If you are traveling to New York State for the first time, or you have never been to America before, the counties in the westernmost part of New York, such as Erie and Niagara, should be on the top of your traveling list.
While people from around the world visit all of state for its countless fantastic man made attractions, recreational facilities, and natural wonders, the number of people traveling all the way to Western New York is often found to be the largest.
In case you are wondering why New Yorkers and foreigners love visiting the western region of this American state, it is for the unparalleled sites and attractions of this area that cannot be found anywhere else in all of New York.
From the thunderous and captivating Niagara Falls to some of the most ancient natural caverns and manmade historical underground tunnels, any time you visit County or Buffalo city, returning without being completely won over and impressed is next to impossible.
However, what is the best way to get to this part of State?
While some people choose to drive or travel by bus to Western New York, the best and most popular option for getting to your dream region is by flying to the incredible Buffalo Niagara International Airport.
Known for being the third busiest airport in all of New York, the Buffalo Niagara International Airport is both an architectural wonder and a stunning airport with facilities and services second to none.
Not only is this historic airport used to get to Buffalo City and Niagara County, but its two massive runways, designed to support aircraft traffic of 100 nonstop flights per day, helps travelers connect to more than 30 different international and domestic destinations.
To learn more about the Buffalo Niagara International Airport’s location, its history, and its popular facilities and food places, keep reading below.
Where is It Located and How to Get there?
People who have a knack for traveling usually are also found to have a deep love and appreciation for airports.
The spotless floors, well-uniformed staff, range of different international cuisines, and the sight of monstrous aircrafts landing and taking off; there is something about visiting an international airport that can get people of all ages extremely excited.
Hence, if you either want to fly to Buffalo Niagara International Airport, or use that airport to fly to another destination, make sure you have sufficient time to explore and enjoy the many facilities and services provided at the airport.
Located on Genesee Street, in the town of Cheektowaga, in Buffalo City, Erie County, Western New York, the beautiful two-story airport is built on a whopping 1000 acres of land.
If you live in Buffalo city and wish to go to the airport, you can choose to take a taxi or can even call the send a taxi, a rental car, a limousine, etc., to go get you.
Moreover, if you are traveling to western New York via the Buffalo Niagara International Airport, you can once again use the same taxi, rental car, or airport shuttle facilities to move around the city and visit its many attractions.
Although the Buffalo Niagara International Airport remains open throughout the year, travelers are advised to check the flight schedule for any delays or cancellations before they leave for the airport.
The History of this Airport
The Buffalo Niagara International Airport, known for being one of the oldest airports in the country, was first built in 1926 after a few local aviation enthusiasts persuaded the Buffalo city officials to build the first regional airport.
In the beginning, the airport was built on just 200 acres of Cheektowaga farmland; however, by 1929, after years of expansion, the airport had finally spread over 1000 acres.

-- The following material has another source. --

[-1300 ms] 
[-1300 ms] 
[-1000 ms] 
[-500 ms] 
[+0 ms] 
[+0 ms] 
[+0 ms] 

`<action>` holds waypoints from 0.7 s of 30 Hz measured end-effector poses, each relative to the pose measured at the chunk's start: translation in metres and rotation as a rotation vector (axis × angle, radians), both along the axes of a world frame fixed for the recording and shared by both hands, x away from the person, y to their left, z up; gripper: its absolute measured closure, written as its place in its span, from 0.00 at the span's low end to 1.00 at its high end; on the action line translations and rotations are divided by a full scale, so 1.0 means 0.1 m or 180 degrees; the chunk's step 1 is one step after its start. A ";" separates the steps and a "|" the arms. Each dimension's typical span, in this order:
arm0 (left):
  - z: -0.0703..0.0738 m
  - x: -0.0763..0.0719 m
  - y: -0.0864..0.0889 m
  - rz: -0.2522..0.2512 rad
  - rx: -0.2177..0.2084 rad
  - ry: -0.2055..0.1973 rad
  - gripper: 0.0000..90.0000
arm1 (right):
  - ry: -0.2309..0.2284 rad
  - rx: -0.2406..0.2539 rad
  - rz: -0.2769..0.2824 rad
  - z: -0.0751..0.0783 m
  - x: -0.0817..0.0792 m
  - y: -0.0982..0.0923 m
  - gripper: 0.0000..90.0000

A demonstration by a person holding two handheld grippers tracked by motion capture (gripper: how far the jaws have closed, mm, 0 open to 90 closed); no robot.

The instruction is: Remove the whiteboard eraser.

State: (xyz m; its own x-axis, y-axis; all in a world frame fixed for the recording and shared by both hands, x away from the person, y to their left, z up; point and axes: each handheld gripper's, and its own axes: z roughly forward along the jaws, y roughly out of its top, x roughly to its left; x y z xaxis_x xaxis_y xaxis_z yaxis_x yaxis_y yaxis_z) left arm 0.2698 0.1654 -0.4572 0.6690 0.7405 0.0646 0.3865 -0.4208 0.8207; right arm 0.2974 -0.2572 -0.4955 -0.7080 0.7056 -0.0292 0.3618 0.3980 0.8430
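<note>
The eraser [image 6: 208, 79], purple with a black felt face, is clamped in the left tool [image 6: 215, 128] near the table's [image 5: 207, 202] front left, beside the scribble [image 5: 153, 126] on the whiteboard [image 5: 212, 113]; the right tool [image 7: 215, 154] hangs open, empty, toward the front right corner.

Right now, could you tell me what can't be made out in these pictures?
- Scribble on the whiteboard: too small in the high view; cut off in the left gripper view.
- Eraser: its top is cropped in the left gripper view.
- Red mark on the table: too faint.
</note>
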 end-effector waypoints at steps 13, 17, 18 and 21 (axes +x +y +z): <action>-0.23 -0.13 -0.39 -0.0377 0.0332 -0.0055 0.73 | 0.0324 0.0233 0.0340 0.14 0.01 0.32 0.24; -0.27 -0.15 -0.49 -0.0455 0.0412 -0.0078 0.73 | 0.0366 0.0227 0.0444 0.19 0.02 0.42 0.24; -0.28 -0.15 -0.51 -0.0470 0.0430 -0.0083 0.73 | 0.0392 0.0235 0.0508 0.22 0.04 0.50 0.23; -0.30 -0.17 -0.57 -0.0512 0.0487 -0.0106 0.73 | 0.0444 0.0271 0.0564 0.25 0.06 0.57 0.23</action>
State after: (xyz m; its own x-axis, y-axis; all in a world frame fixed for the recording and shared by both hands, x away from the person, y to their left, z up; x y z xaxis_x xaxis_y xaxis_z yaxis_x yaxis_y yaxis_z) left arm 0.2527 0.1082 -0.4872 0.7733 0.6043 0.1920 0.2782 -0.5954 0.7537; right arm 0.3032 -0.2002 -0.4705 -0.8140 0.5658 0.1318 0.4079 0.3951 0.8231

By May of 1939, after nine years of requests from the locals, an airport administration building was built, and a new apron was also added just after a few more months.
When World War 2 began, most of the airfield facilities at the airport were badly damaged, and it was not until the early 1950s that restorations and improvements finally began.

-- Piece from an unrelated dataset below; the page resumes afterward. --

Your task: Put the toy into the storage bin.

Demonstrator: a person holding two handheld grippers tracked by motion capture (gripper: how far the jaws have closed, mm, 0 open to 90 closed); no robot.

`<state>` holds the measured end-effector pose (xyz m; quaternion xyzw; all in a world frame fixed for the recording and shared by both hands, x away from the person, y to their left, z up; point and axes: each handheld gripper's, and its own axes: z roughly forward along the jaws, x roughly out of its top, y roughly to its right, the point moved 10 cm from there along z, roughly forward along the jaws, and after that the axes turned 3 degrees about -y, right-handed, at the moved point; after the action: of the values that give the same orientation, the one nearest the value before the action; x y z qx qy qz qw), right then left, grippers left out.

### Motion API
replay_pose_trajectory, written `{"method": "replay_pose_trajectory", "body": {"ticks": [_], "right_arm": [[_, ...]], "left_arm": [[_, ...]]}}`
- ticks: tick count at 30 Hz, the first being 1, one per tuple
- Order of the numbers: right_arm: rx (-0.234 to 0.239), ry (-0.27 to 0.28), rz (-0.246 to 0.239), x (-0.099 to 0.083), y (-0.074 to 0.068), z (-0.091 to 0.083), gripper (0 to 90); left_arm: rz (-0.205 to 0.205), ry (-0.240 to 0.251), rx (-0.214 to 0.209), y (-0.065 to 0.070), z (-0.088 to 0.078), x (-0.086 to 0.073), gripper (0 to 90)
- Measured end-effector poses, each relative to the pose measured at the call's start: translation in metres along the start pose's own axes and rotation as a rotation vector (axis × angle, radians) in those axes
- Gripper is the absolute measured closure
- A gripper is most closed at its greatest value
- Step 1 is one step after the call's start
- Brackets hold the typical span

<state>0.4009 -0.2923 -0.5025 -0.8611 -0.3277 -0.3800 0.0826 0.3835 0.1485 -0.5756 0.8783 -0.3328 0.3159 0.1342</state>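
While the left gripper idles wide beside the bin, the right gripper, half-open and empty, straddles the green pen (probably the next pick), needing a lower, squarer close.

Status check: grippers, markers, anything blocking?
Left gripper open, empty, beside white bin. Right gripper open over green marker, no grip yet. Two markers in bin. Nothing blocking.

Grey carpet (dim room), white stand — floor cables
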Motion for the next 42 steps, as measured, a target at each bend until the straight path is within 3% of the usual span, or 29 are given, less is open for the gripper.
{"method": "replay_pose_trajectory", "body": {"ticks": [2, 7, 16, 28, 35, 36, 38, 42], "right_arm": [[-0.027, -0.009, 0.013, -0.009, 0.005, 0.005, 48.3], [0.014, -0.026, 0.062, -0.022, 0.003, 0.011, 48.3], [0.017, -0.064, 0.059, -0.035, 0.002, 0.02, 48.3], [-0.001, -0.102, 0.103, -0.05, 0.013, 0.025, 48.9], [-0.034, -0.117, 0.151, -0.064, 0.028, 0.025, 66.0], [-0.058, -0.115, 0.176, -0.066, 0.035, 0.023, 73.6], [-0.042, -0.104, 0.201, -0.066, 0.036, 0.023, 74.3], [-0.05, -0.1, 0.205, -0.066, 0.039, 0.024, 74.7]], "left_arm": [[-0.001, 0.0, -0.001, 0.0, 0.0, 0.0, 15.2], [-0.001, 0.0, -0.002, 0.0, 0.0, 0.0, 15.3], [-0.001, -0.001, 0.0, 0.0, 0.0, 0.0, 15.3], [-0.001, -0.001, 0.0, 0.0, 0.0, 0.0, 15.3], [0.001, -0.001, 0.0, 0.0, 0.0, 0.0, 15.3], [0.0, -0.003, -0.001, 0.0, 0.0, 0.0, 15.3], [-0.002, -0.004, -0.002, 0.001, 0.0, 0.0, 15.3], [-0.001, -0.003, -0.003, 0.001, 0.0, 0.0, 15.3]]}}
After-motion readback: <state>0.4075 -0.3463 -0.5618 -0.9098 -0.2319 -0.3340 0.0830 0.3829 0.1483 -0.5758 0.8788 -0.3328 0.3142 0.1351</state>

As the Buffalo Niagara International Airport began getting more popular, its passenger inflow increased drastically. Hence, by 1955, the passenger terminal tripled, and 11 airport gates were opened.
As time passed and more airlines requested additional gates, a study to assess the long-term requirements of the airport was made, which resulted in a West Terminal being built by 1971.
However, by 1996, another analytic assessment resulted in the demolition of both the western as well as eastern terminals for the construction of a single, larger, passenger terminal. This decision proved wise, as the average daily flights grew from 94 to 130.
Over the following years, many fantastic changes and outstanding improvements were made to the Buffalo Niagara International Airport, which greatly helped enhance the airport’s overall visual aesthetics and boost passenger delight.
The Facilities and Food
Some of the popular facilities you might come across when traveling via the Buffalo Niagara International Airport are as follows:
- The airport provides a taxi and shuttle service that travelers can use to visit some of the most popular regional attractions.
- Travelers can buy from some of the souvenir and international shops at the airport
- The airport can help travelers book a room at the nearest possible hotel
- Other services and facilities at the airport include a meet and greet area, a pet relief area, free WIFI, mobile phone charging lounges, EV charging stations, and a barber shop.
Moreover, if you wish you grab a bite before your flight, you have the option to eat at some of the following airport food places:
- Tim Hortons
- Queen City Kitchen
- The Coffee Beanery
- Anchor Bar
Known for being the third busiest airport in the state of New York State, the Buffalo Niagara International Airport is a stunning airport with some of the best passenger facilities and services.
With a total of 25 operational gates, the Buffalo Niagara International Airport is indeed a true symbol and reflection of the region’s commitment, growth, and futuristic approach.